What is expected:
There are pictures in the records below; leave them out and set down exactly the lines from the one holding "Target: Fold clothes" through the one holding "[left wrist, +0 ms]".
*** Input records ***
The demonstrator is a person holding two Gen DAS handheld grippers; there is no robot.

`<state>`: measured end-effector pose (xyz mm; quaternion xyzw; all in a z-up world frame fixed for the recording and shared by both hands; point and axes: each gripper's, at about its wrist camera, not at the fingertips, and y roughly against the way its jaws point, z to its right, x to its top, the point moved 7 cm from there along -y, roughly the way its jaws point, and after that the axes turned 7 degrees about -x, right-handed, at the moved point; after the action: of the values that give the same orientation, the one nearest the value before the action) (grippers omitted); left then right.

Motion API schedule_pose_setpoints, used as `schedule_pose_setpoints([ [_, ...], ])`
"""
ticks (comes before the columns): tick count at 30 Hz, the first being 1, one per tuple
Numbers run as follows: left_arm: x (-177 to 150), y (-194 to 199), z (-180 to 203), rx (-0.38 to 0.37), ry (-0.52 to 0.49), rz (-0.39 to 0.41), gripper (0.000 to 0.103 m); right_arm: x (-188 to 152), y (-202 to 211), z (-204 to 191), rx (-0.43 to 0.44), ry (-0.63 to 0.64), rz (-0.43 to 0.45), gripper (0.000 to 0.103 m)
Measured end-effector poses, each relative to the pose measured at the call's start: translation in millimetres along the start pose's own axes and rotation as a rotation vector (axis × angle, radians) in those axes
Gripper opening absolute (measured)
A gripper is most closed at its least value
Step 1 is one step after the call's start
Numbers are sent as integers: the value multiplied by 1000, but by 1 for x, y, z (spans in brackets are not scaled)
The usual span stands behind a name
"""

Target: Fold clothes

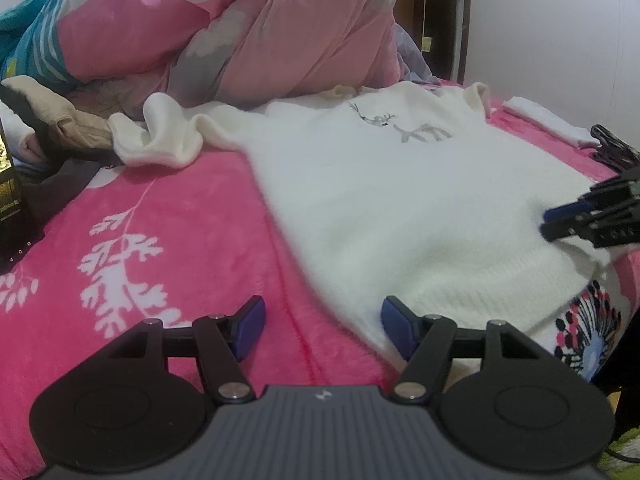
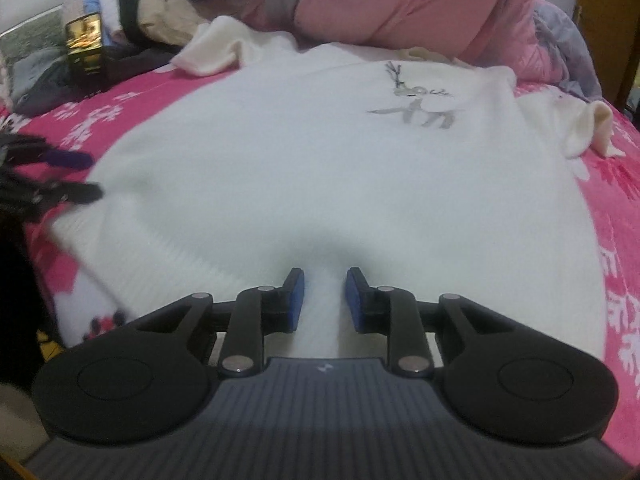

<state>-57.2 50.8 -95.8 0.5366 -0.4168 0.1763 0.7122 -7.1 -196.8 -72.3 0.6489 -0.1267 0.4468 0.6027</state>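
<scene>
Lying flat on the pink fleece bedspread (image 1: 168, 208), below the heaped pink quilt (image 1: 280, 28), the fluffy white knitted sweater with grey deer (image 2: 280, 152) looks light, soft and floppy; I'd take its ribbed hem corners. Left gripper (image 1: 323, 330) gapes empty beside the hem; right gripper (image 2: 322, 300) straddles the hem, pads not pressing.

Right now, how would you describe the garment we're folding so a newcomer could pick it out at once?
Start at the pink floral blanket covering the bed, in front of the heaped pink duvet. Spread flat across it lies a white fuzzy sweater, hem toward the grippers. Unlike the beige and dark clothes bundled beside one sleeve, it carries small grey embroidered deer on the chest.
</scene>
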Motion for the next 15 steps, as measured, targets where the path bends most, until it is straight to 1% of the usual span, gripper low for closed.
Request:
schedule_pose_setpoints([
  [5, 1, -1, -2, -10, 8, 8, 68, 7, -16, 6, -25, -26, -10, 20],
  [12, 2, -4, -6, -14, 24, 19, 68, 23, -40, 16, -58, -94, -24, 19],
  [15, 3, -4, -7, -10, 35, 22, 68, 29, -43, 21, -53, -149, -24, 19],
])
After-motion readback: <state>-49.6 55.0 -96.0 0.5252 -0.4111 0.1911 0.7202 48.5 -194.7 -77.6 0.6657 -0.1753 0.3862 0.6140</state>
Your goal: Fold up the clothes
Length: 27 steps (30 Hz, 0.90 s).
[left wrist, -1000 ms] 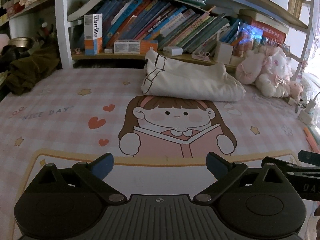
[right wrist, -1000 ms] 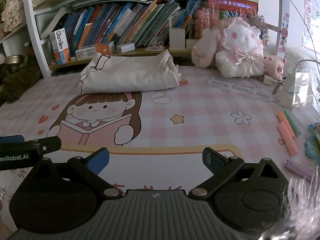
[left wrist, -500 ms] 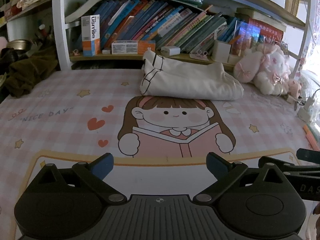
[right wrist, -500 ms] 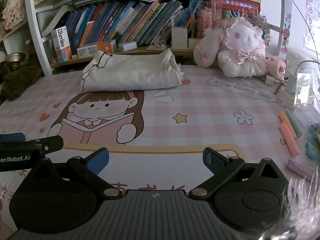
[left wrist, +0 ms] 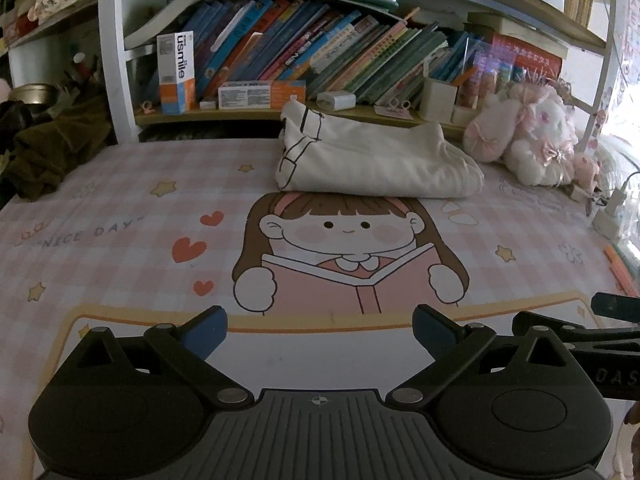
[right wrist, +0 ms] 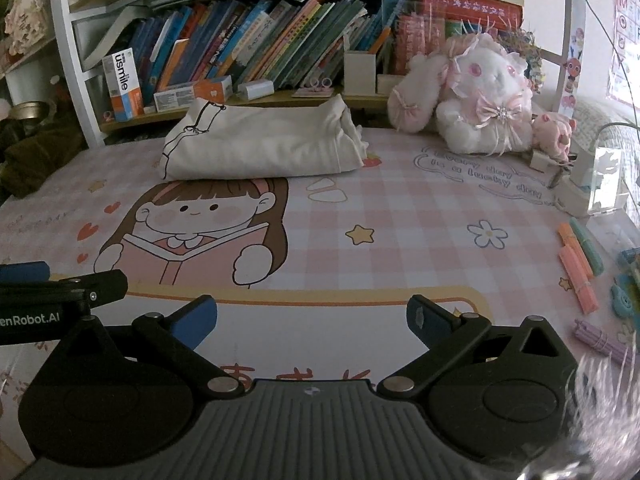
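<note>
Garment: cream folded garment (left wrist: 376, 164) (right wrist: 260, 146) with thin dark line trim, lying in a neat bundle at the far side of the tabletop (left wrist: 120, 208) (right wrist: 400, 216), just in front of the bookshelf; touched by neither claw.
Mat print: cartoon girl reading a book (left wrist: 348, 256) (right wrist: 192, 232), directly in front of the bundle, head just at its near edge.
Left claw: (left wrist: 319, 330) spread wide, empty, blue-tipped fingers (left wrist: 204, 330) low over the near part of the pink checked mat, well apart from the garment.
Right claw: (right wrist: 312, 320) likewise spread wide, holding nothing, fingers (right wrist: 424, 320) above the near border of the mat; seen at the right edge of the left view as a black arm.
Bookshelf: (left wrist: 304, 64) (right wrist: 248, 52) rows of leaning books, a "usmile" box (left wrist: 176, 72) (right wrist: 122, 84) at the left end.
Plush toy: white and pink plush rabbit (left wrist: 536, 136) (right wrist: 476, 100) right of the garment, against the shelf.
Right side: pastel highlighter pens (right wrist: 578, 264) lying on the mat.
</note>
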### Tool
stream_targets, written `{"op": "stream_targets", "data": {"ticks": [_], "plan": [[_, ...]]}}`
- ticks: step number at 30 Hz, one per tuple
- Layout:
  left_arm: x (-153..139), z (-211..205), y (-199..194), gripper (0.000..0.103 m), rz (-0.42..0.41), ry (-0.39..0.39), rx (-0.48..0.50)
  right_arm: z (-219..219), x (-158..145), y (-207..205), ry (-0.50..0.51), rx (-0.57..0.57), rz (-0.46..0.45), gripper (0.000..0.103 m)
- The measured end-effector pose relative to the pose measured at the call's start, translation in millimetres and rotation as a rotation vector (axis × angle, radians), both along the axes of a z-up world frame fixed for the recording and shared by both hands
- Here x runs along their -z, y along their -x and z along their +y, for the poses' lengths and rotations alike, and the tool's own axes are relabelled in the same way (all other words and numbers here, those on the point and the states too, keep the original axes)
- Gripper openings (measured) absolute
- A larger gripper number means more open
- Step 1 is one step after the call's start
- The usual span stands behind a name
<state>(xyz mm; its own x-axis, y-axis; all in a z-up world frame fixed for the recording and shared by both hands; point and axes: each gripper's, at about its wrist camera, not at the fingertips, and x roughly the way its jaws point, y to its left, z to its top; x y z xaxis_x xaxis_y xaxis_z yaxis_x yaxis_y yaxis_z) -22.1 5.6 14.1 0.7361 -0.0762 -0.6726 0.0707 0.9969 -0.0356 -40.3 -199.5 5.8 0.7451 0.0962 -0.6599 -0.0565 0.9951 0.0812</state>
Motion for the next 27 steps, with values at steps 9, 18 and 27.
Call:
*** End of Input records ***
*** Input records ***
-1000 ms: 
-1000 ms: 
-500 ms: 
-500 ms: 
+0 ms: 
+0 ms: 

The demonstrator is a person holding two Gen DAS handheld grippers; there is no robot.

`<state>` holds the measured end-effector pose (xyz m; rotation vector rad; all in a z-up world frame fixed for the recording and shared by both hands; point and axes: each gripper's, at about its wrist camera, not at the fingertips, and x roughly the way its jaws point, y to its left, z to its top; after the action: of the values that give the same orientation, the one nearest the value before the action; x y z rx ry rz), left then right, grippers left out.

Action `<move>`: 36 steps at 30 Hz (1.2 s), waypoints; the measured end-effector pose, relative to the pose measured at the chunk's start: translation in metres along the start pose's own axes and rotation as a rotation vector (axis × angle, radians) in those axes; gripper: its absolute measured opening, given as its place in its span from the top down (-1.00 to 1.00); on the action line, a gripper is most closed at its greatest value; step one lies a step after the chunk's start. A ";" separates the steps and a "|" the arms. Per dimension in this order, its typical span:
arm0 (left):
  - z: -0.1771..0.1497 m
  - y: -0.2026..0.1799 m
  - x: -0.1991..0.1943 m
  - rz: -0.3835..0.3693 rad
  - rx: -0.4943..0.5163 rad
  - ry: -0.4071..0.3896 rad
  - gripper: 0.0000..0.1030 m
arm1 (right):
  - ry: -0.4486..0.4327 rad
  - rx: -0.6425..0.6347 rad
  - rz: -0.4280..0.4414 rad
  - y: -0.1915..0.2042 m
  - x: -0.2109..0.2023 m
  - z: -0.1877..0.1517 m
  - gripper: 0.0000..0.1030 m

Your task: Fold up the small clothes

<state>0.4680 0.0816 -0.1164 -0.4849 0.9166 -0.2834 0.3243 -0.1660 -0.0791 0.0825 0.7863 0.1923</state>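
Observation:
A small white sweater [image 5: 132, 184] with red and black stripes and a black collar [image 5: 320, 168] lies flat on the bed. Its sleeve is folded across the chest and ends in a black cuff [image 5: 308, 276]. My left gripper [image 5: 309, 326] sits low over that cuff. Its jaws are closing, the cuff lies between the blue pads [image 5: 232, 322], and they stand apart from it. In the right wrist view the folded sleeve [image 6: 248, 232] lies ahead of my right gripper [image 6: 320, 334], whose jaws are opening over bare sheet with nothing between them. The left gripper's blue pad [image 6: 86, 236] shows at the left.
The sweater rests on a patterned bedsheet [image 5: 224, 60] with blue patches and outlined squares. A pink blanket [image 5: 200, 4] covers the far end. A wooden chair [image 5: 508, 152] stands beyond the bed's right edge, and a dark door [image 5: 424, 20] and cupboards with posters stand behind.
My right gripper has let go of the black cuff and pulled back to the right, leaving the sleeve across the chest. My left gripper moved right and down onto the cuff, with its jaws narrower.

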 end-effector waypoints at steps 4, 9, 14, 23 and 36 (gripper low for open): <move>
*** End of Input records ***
Answer to this problem:
Target: Fold clothes


<state>-57.2 50.8 -95.8 0.5366 -0.4168 0.1763 0.7122 -7.1 -196.8 -72.3 0.6489 -0.1267 0.4468 0.6027</state>
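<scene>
Lying flat on the pink fleece bedspread (image 1: 168, 208), below the heaped pink quilt (image 1: 280, 28), the fluffy white knitted sweater with grey deer (image 2: 280, 152) looks light, soft and floppy; I'd take its ribbed hem corners. Left gripper (image 1: 323, 330) gapes empty beside the hem; right gripper (image 2: 322, 300) straddles the hem, pads not pressing.

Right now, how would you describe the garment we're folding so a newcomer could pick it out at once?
Start at the pink floral blanket covering the bed, in front of the heaped pink duvet. Spread flat across it lies a white fuzzy sweater, hem toward the grippers. Unlike the beige and dark clothes bundled beside one sleeve, it carries small grey embroidered deer on the chest.
</scene>
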Motion for the next 15 steps, as measured, targets where the path bends most, until it is straight to 1% of the usual span, gripper low for closed.
Request:
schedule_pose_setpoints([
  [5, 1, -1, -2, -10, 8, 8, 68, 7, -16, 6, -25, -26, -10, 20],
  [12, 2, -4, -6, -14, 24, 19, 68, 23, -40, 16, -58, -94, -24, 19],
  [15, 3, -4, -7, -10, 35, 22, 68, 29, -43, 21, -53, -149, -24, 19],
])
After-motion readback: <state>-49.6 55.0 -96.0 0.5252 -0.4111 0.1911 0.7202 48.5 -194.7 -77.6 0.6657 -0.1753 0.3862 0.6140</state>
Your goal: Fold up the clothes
Length: 27 steps (30 Hz, 0.90 s).
[left wrist, -1000 ms] 
[right wrist, -1000 ms] 
[left wrist, -500 ms] 
[right wrist, -500 ms] 
[left wrist, +0 ms] 

Work on this exercise is now complete.